La situazione si è fatta più chiara nel corso delle ore seguenti, e adesso è chiaro che il gesto, architettato da un uomo di trentaquattro anni, disabile, sia stato compiuto per protestare contro dei non meglio precisati maltrattamenti subiti. L’esplosione è stata causata da un ordigno amatoriale, che non solo non ha causato alcuna vittima, ma ha ferito soltanto l’attentatore, che ora è in ospedale. Le sue condizioni non sono attualmente note.

Numerose foto sono state postate sui social network dai passeggeri nelle vicinanze, testimoni oculari del fatto.
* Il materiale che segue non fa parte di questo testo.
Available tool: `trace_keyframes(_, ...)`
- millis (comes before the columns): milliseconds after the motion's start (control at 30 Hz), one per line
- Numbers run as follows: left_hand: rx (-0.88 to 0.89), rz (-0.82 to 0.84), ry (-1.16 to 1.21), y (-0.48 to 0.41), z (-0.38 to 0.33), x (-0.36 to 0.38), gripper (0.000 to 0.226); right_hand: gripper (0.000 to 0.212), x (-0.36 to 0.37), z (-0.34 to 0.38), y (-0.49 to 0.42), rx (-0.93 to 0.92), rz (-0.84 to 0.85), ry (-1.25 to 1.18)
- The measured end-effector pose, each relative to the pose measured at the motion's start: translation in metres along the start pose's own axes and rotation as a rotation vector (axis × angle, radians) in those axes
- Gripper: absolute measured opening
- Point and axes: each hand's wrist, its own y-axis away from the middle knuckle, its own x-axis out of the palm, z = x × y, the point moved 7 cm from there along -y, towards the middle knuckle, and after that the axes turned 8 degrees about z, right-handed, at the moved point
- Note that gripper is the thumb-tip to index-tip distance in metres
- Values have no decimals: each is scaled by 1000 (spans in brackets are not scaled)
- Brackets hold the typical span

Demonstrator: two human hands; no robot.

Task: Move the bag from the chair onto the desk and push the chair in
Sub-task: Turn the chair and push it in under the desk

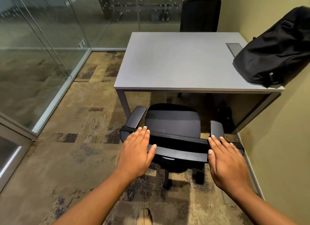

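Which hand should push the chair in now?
Probably both: the left hand and right hand lie flat at opposite ends of the chair backrest. The bag is already on the desk.

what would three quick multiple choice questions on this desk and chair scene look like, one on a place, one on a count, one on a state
1. Where is the black bag?
A. on the seat of the near chair
B. on the right end of the desk
C. on the carpet

2. How many office chairs show?
A. one
B. two
C. three

3. How do the hands meet the near chair's backrest?
A. both flat and open on its top edge
B. only one touches it
C. both hang clear of it

Answers:
1 B: the bag lies on the desk by the wall, and the near chair has a bare seat.
2 B: the near chair, plus a far chair behind the desk.
3 A: the left hand and right hand rest with fingers spread on the backrest.
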Motion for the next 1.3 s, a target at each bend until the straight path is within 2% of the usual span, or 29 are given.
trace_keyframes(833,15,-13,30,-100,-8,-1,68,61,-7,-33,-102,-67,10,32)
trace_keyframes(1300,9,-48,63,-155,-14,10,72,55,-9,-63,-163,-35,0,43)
Un esempio davvero notevolissimo di quella volontà tipicamente occidentale di volersi mostrare sempre aggiornati, sempre in diretta, e di cercare notorietà attraverso le notizie di cronaca, che, con la globalizzazione, è evidentemente arrivata anche in Oriente.
Si può osservare nelle foto un buon lavoro da parte del personale di sicurezza, che tempestivamente giunge in soccorso.

Rimangono alcuni dubbi circa il vero movente dell’attentatore: un ex giornalista, Yifan Zhangm, ha riferito che l’uomo avrebbe tenuto un blog sul quale, prima dell’attentato, sarebbe stata caricata una sua foto risalente al 2005, anno in cui, pare, egli fosse stato brutalmente malmenato dalla polizia cinese per aver guidato un veicolo senza licenza, e reso paralizzato dalla violenza delle percosse. Weibo sta inoltre a poco a poco eliminando praticamente tutte le notizie lampo che hanno a che fare con l’esplosione a Pechino, non certo aiutando gli occhi del mondo a vedere la Cina come una nazione libera e progressista.